━━ DATASET EXTRACT ━━

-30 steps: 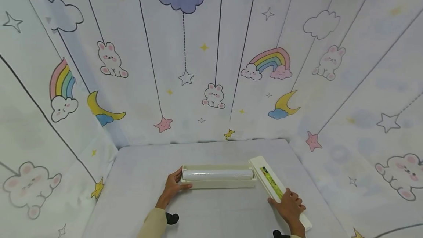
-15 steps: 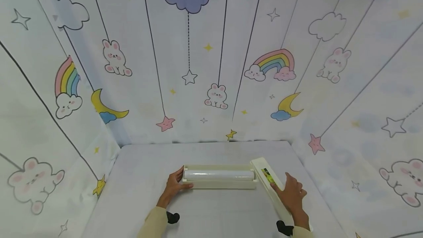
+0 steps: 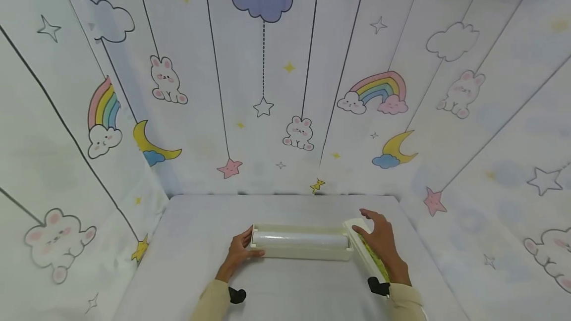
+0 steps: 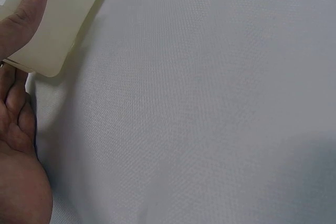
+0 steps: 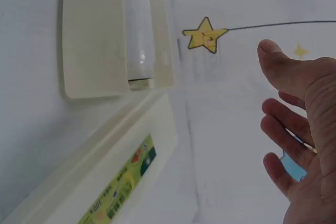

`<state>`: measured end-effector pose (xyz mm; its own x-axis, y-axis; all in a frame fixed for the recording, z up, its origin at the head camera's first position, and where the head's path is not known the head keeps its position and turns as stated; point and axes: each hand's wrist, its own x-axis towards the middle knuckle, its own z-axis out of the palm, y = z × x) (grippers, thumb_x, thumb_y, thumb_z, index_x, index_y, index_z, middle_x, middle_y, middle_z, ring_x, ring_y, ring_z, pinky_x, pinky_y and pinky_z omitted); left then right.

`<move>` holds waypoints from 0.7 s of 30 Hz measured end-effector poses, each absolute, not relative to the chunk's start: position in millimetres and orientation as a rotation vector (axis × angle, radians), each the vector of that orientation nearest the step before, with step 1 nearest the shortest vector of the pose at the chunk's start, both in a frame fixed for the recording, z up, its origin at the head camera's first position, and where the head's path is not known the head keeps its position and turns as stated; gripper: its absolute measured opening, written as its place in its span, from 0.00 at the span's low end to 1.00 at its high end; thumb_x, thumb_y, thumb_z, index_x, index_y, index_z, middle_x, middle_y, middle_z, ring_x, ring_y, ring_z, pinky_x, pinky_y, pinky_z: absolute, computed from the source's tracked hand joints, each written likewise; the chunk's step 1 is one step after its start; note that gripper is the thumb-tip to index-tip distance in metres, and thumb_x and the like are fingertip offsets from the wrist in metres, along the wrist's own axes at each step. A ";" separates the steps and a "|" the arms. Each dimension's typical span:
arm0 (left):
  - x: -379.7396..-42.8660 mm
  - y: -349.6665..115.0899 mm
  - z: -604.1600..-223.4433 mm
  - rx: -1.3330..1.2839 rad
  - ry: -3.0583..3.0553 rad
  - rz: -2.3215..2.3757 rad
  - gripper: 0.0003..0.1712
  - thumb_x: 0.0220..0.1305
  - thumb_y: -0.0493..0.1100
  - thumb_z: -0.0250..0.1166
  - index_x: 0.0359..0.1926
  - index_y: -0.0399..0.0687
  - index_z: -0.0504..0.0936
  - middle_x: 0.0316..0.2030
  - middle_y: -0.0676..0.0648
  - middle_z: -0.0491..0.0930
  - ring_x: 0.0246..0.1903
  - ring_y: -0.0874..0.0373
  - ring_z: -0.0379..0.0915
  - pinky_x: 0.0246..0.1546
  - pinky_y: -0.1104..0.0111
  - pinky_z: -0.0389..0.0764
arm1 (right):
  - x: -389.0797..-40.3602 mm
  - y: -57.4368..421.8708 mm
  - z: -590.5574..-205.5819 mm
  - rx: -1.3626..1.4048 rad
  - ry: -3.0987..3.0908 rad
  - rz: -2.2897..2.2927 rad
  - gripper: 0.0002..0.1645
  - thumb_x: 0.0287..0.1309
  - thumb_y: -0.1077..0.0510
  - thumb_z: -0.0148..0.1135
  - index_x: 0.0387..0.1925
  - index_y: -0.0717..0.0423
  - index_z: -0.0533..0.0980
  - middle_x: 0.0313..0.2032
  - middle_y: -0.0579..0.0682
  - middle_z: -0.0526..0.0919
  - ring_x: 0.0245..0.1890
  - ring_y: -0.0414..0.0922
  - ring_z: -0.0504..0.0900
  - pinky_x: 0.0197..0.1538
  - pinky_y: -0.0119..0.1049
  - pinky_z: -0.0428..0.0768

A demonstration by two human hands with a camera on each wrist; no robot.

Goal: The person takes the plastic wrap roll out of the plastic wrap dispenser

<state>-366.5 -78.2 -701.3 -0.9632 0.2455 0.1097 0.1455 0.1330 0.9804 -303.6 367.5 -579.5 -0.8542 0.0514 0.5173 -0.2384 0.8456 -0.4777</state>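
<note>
Long box (image 3: 303,252) lying left to right, lid (image 5: 102,177) diagonal beside it

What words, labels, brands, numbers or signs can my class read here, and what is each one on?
None can be read for certain.
Yellow-green label on the long white cover: small print and larger characters, too blurred to quote.
Box and roll: no lettering visible.
Patterned backdrop: drawn pictures only, no words or numbers visible.
</note>
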 end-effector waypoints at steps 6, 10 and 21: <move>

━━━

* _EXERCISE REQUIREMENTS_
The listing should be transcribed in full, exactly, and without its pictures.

* _ANSWER TO THE EXERCISE_
-30 steps: 
-15 steps: 
+0 steps: 
+0 steps: 
+0 steps: 

`<state>`: measured end-effector pose (xyz mm; its own x-axis, y-axis; all in a frame fixed for the recording, z up, its origin at the head camera's first position, and where the head's path is not known the head keeps its position and turns as stated; point and axes: each hand's wrist, its own x-axis towards the middle knuckle, its own z-axis out of the palm, y = z × x) (grippers, thumb_x, thumb_y, thumb_z, index_x, index_y, index_z, middle_x, middle_y, middle_z, ring_x, ring_y, ring_z, pinky_x, pinky_y and pinky_z omitted); left then right.

`<move>` holds waypoints from 0.7 s of 30 Hz measured end-effector poses, each absolute, not relative to the chunk's start: position in millimetres and orientation as a rotation vector (axis × angle, radians), each the vector of that orientation nearest the step before, with step 1 nearest the shortest vector of the pose at the chunk's start, both in a frame fixed for the recording, z up, its origin at the head camera's first position, and where the head's path is not known the head keeps its position and turns as stated; gripper: its absolute measured opening, written as its place in its span, from 0.00 at the span's low end to 1.00 at its high end; thumb_x, thumb_y, thumb_z, index_x, index_y, index_z, middle_x, middle_y, middle_z, ring_x, ring_y, ring_z, pinky_x, pinky_y, pinky_z: absolute, computed from the source's tracked hand joints, each written likewise; the chunk's step 1 is one step after its start; note that gripper is the thumb-tip to index-tip distance in metres, and thumb_x and the like are fingertip offsets from the wrist in metres, along the wrist's own axes at each step. A ";" separates the steps and a "|" the arms. Each dimension's typical span:
arm0 (left):
  - x: -379.7396..-42.8660 mm
  - y: -349.6665..115.0899 mm
  - z: -604.1600..-223.4433 mm
  - rx: -1.3330..1.2839 rad
  - ry: -3.0583..3.0553 rad
  - rz: -2.3215..2.3757 rad
  - gripper: 0.0003..0.1712
  - thumb_x: 0.0220..0.1305
  - thumb_y: -0.0493..0.1100
  - thumb_z: -0.0250..0.1166
  - index_x: 0.0359..0.1926
  - index_y: -0.0399..0.0687
  - index_z: -0.0504..0.0936
  - middle_x: 0.0316..0.2030
  - middle_y: -0.0676..0.0648
  - middle_z: -0.0491..0.0930
  - ring_x: 0.0246..0.1903
  - ring_y: -0.0874..0.0373
  - ring_z: -0.0379..0.0915
  - pinky_x: 0.0246..0.1546
  - pinky_y: -0.1104..0.0111
  - pinky_z: -0.0389..0.0764
arm1 (right):
  - x: -389.0797..-40.3602 mm
  - y: -57.4368..421.8708 mm
  - z: -590.5574..-205.5819 mm
  - rx: -1.3626..1.4048 rad
  - ry: -3.0987..3.0908 rad
  - rz: -2.2897..2.2927 rad
  - gripper: 0.0002..0.1645
  - thumb_x: 0.0287..0.1309
  - thumb_y: -0.1077..0.0510
  - thumb_z: -0.0148..0.1135
  - index_x: 0.0387..0.1925
  - index_y: -0.0717..0.0423
  - index_z: -0.0533..0.0980
  - middle_x: 0.0313..0.2032
  - middle_y: -0.0579..0.0682
  - middle_z: -0.0526..0.0919
  - ring_x: 0.0245..0.1890
  - ring_y: -0.0414..0.0922
  - ring_z: -0.0504..0.0900
  - pinky_x: 0.0197..0.1538
  - pinky_y: -0.0119..0.1049
  - pinky_z: -0.0428..0.0768

A demonstration by two human hands with a camera on each wrist; no robot.

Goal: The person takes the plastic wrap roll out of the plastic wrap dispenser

<state>-366.5 -78.2 -701.3 -0.9632 0.2455 0.1097 0.1455 0.1330 0.9804 -303.6 367.5 -579.5 -0.8542 0.0514 0.5173 -0.2384 0.8456 -0.4777</state>
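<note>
Long box (image 3: 303,252) lying left to right, lid (image 5: 102,177) diagonal beside it

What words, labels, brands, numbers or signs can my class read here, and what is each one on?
None can be read for certain.
Yellow-green label on the long white cover: small print and larger characters, too blurred to quote.
Box and roll: no lettering visible.
Patterned backdrop: drawn pictures only, no words or numbers visible.
</note>
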 end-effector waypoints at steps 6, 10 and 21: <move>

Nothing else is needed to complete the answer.